Migratory movement patterns

Of the 73 adult female flatback turtles tracked to their foraging grounds, 11 remained within 100 km of the frequented rookeries (i.e. residents, mean 65 ± 25 km, range 10–95 km), four migrated south-west (all from Port Hedland) and 58 migrated north-east (Fig. 2a; Supplementary Table 1). The four turtles that travelled south-west from Port Hedland migrated an average 400 km (mean 405 ± 29 km, range 370–440 km). Of the 58 turtles that migrated north-east, the majority (45 %, n = 26) travelled 500–1,000 km, 22 % (n = 13) travelled 100–500 km, 24 % (n = 14) travelled 1,000–1,500 km and 9 % (n = 5) travelled >1,500 km. All turtles combined had a latitudinal range of 10–22°S and longitudinal range of 114–141°E. In general, the females from all four nesting sites were of a similar size range, with an average curved carapace length of 90 cm (SD ± 2.5; range 85–99 cm). Postnesting migration away from the rookeries spanned a period from 22 November to 27 January, for all years combined.
Fig. 2

a The postnesting migratory tracks of 73 adult female flatbacks tracked from the four nesting sites (yellow circles from west to east: Thevenard, n = 5; Barrow Island, n = 44; Mundabullangana, n = 2; Port Hedland, n = 22) between 2005 and 2012. b The 25 % (red), 50 % (pink), 75 % (orange) and 95 % (yellow) kernel density estimates (KDEs) of the migratory tracks using ArcGIS (version 10.1, ESRI®) software. The bandwidth was calculated using LSCV = 35 km. Because the tracks were linear (i.e. unidirectional), and all turtles did not depart from the same rookery or arrive at the same foraging area, the 25–50 % KDEs were biased to the rookeries (where all tracks began), and hence were not representative of the corridor; therefore, the 75 % KDE was more representative of the broader movement patterns of these four rookeries. c Area estimates based on cumulative track length using a 20-km grid mesh generated by the Repeating Shapes ArcGIS extension. Cumulative track length was used rather than the count of the number of individuals to better reflect corridor path use.
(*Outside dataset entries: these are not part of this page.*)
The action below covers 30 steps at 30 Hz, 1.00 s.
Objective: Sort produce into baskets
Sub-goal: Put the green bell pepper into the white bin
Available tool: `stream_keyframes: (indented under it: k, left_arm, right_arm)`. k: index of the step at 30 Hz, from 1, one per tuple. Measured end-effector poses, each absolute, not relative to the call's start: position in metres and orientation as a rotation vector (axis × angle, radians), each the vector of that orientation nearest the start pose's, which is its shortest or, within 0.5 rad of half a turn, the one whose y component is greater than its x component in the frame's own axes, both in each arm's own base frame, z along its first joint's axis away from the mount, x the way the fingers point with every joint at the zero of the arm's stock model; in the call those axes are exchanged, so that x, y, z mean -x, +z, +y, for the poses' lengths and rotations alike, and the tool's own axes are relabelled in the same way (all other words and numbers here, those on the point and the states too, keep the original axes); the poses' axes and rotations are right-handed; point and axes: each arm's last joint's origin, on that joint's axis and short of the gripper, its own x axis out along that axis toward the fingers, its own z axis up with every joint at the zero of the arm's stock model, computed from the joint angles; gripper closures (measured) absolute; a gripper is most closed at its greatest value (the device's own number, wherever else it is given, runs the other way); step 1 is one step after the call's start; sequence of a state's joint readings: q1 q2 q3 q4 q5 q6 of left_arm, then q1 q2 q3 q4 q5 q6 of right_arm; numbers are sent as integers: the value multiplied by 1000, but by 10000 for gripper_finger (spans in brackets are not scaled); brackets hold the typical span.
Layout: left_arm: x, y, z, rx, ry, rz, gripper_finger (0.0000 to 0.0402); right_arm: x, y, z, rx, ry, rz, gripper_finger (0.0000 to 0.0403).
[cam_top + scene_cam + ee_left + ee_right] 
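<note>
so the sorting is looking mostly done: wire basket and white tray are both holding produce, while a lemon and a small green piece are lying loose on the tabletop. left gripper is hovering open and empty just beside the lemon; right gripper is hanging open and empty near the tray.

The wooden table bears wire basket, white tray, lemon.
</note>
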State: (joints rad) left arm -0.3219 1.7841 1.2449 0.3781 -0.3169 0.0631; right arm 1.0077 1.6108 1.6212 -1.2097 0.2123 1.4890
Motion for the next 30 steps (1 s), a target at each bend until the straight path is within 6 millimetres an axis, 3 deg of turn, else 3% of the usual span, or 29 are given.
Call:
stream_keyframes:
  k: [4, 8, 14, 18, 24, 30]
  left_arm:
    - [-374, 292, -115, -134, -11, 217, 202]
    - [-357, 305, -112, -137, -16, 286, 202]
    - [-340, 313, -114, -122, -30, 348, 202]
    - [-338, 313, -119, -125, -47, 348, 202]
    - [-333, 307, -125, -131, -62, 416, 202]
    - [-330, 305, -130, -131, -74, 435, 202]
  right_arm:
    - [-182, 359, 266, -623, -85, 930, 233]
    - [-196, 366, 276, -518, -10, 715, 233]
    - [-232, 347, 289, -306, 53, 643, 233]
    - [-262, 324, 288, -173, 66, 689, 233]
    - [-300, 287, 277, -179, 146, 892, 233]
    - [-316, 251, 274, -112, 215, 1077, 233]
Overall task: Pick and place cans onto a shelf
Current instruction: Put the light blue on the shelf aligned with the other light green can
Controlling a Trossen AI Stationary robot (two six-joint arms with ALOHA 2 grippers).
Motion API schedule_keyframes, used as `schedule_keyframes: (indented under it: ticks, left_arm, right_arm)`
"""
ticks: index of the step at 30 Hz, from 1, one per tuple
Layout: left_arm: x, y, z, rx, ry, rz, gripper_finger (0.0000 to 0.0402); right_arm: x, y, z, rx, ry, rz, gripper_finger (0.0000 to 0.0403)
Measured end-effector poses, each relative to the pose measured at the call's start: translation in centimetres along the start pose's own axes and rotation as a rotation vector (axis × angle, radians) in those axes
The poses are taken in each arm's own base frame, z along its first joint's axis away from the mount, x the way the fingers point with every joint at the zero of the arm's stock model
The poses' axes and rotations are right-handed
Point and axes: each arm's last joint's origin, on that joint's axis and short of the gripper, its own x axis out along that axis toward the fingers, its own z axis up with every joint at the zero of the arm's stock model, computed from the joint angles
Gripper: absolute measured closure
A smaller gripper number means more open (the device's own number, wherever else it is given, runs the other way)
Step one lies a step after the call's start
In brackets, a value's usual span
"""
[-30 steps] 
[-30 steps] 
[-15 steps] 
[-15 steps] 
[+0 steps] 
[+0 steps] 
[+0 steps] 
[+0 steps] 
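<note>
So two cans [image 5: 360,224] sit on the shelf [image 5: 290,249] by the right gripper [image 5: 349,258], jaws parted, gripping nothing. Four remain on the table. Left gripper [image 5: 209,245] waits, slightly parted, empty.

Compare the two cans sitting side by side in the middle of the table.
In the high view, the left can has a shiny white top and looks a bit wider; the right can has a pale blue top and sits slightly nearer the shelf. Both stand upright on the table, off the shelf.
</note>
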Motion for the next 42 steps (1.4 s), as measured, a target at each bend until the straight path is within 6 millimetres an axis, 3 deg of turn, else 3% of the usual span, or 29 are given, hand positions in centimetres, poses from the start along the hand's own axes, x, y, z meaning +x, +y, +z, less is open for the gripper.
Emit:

Class breaks using intervals of 1 standard deviation from the mean were used to divide the data into four SD categories: very high use (termed core) >1.5 (red), high use 0.5–1.5 (pink), intermediate use = −0.5–0.5 (orange) and low use less than −0.5 (yellow)

Migratory corridor delineation

The 50 % KDE was biased to the marine area directly fronting the rookeries (Fig. 2b)because this is where the transmitters were attached , hence, where the maximum density of tracks occurred; therefore, this measure could not be used to delineate a linear migratory corridor. In comparison, the 75 % KDE better presented the corridor, extending a length of 1 200 km and covering an area of 89 519 km2. The maximum extent of the corridor (95 % KDE) extended 2 760 km in length and covered an area of 235 488 km2.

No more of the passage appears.